Young adult female spontaneous hypertensive rats (SHRs) were randomly separated into three groups, which were SHRs, SHRs treated with valsartan, and SHRs treated with SV. In addition, the age-matched and weight-matched Wistar Kyoto rats were considered as controls, and there were 12 rats in each group. In vivo ventricular tachyarrhythmia induction and in vitro optical mapping were used to measure the inducibility of ventricular arrhythmias and to characterize the dynamic properties of electrical propagation. The level of small-conductance Ca -activated potassium channel type 2 (KCNN2) was analysed in cardiac tissue. Compared with SHR with left ventricular hypertrophy, treatment with SV significantly improved cardiac geometry (relative wall thickness, 0.68 ± 0.11 vs. 0.76 ± 0.13, P < 0.05) and diastolic dysfunction (isovolumetric relaxation time, 59.4 ± 3.2 vs. 70.5 ± 4.2 ms, P < 0.05; deceleration time of mitral E wave, 46 ± 4.8 vs. 42 ± 3.8, P < 0.05). The incidence of induced ventricular arrhythmia was significantly reduced in SHR treated with SV compared with SHR (ventricular tachycardia, 1.14 ± 0.32 vs. 2.91 ± 0.5 episodes per 10 stimuli, P < 0.001; ventricular fibrillation, 1.72 ± 0.31 vs. 5.81 ± 0.42 episodes per 10 stimuli, P < 0.001). The prolonged action potential duration (APD) and increase of the maximum slope of APD restitution were observed in SHR, while the treatment of SV improved the arrhythmogeneity (APD, 37.12 ± 6.18 vs. 92.41 ± 10.71 ms at 250 ms pacing cycle length, P < 0.001; max slope 0.29 ± 0.01 vs. 1.48 ± 0.04, P < 0.001). These effects were strongly associated with down-regulation of KCNN2 (0.38 ± 0.07 vs. 0.74 ± 0.12 ng/ml, P < 0.001). The treatment of SV also decreased the level of N-terminal pro-B-type natriuretic peptide, cardiac bridging integrator-1, and intramyocardial fibrosis of SHR.
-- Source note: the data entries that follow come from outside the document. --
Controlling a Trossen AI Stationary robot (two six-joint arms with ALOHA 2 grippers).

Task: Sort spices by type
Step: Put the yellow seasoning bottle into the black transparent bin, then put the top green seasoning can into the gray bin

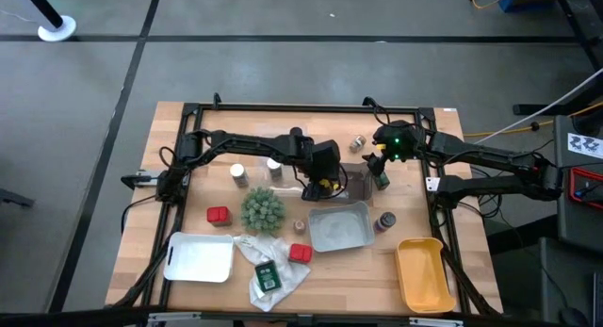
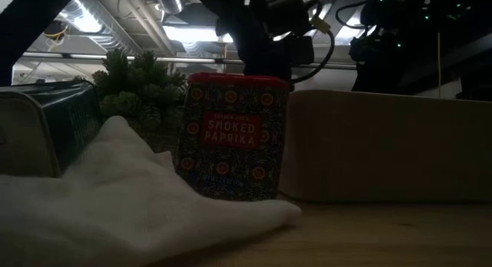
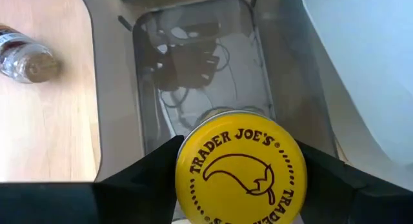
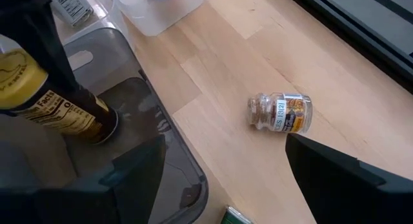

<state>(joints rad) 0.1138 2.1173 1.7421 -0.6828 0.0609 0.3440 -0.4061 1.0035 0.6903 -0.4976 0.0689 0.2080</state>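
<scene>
Spices lie scattered over the wooden table (image 1: 415, 186). One jar with a yellow cap (image 3: 241, 167) sits between the fingers of the left gripper (image 1: 325, 183), its base standing in a dark clear tray (image 4: 132, 95); the right wrist view shows that jar (image 4: 45, 98) upright on the tray floor, tilted slightly in the picture. The fingers (image 3: 139, 179) flank the cap on both sides, but whether they clamp it or have let go cannot be told. The right gripper (image 1: 382, 171) hovers just beside that tray with its fingers spread wide and nothing between them. A small jar (image 4: 281, 112) lies on its side on the bare wood near it, also seen in the high view (image 1: 358, 143). A grey tray (image 1: 337, 225) sits in the middle, with a dark jar (image 1: 384, 221) just beside it. A white tray (image 1: 200, 256) and a yellow tray (image 1: 423, 273) lie at the near corners. Two white-capped jars (image 1: 238, 174) stand near the left arm. One red tin (image 1: 218, 215) sits by the green plant (image 1: 262, 209), another (image 1: 301, 253) by the plastic bag (image 1: 273, 261); its label reads smoked paprika (image 2: 233, 136).
</scene>
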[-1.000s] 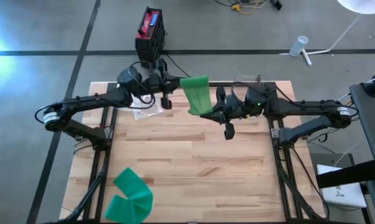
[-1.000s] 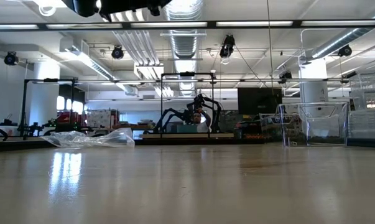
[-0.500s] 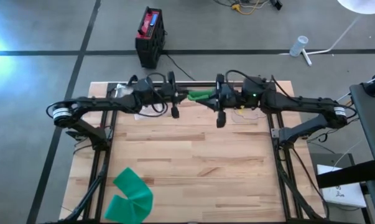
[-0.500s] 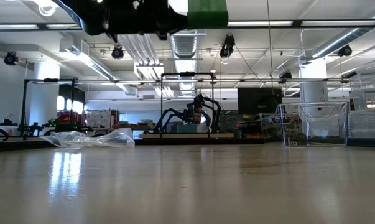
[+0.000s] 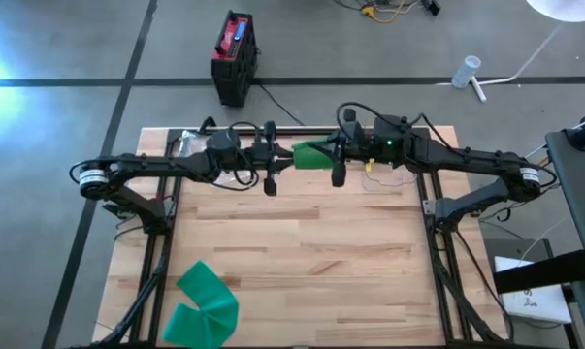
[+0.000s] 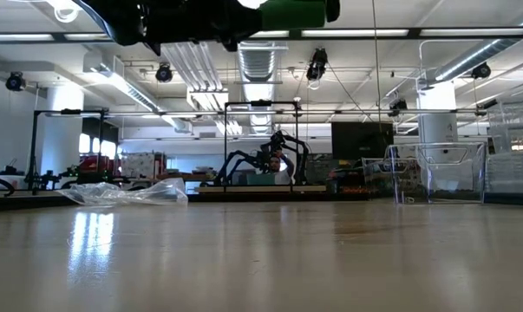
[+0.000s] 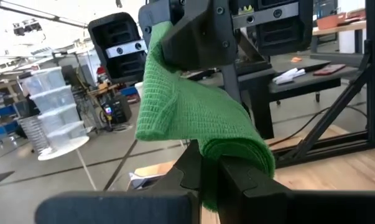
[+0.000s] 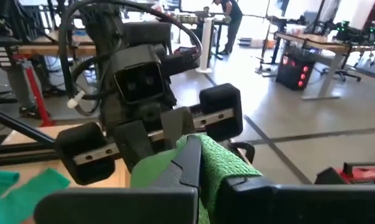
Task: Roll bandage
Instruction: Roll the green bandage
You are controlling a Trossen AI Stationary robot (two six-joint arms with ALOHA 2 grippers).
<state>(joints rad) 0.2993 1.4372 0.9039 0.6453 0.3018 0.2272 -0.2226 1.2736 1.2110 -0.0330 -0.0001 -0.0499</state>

In conclusion, synergistic blockade of the neprilysin and the renin-angiotensin system by SV in SHRs results in KCNN2-associated electrical remodelling in ventricle, which stabilizes electrical dynamics and attenuates arrhythmogenesis.
高血压是左心室肥厚、舒张功能障碍发展的重要风险因素,随后会导致心力衰竭和心源性猝死。虽然沙库巴曲/缬沙坦(SV)治疗可降低心力衰竭和收缩功能障碍患者的心源性猝死风险,但对舒张功能障碍患者的影响仍不明确。我们假设,在高血压性心脏病动物模型中,SV治疗可降低室性心律失常的易感性。
将年轻成年雌性自发性高血压大鼠(SHR)随机分为三组,即SHR组、缬沙坦治疗的SHR组和SV治疗的SHR组。此外,将年龄匹配、体重匹配的Wistar Kyoto大鼠作为对照组,每组12只大鼠。采用体内室性心动过速诱发和体外光学标测来测量室性心律失常的诱发性,并表征电传导的动态特性。分析心脏组织中小电导钙激活钾通道2型(KCNN2)的水平。与左心室肥厚的SHR相比,SV治疗显著改善了心脏几何形态(相对壁厚,0.68±0.11对0.76±0.13,P<0.05)和舒张功能障碍(等容舒张时间,59.4±3.2对70.5±4.2毫秒,P<0.05;二尖瓣E波减速时间,46±4.8对42±3.8,P<0.05)。与SHR相比,SV治疗的SHR诱发室性心律失常的发生率显著降低(室性心动过速,每10次刺激1.14±0.32对2.91±0.5次发作,P<0.001;心室颤动,每10次刺激1.72±0.31对5.81±0.42次发作,P<0.001)。在SHR中观察到动作电位时程(APD)延长和APD恢复最大斜率增加,而SV治疗改善了心律失常性(在250毫秒起搏周期长度时,APD,37.12±6.18对92.41±10.71毫秒,P<0.001;最大斜率0.29±0.01对1.48±0.04,P<0.001)。这些作用与KCNN2的下调密切相关(0.38±0.07对0.74±(此处原文有误?)0.12纳克/毫升,P<0.001)。SV治疗还降低了SHR的N末端前B型利钠肽、心肌桥接整合素-1水平以及心肌内纤维化程度。
总之,在SHR中,SV对中性肽链内切酶和肾素-血管紧张素系统的协同阻断导致心室中与KCNN2相关的电重构,从而稳定电动力学并减弱心律失常的发生。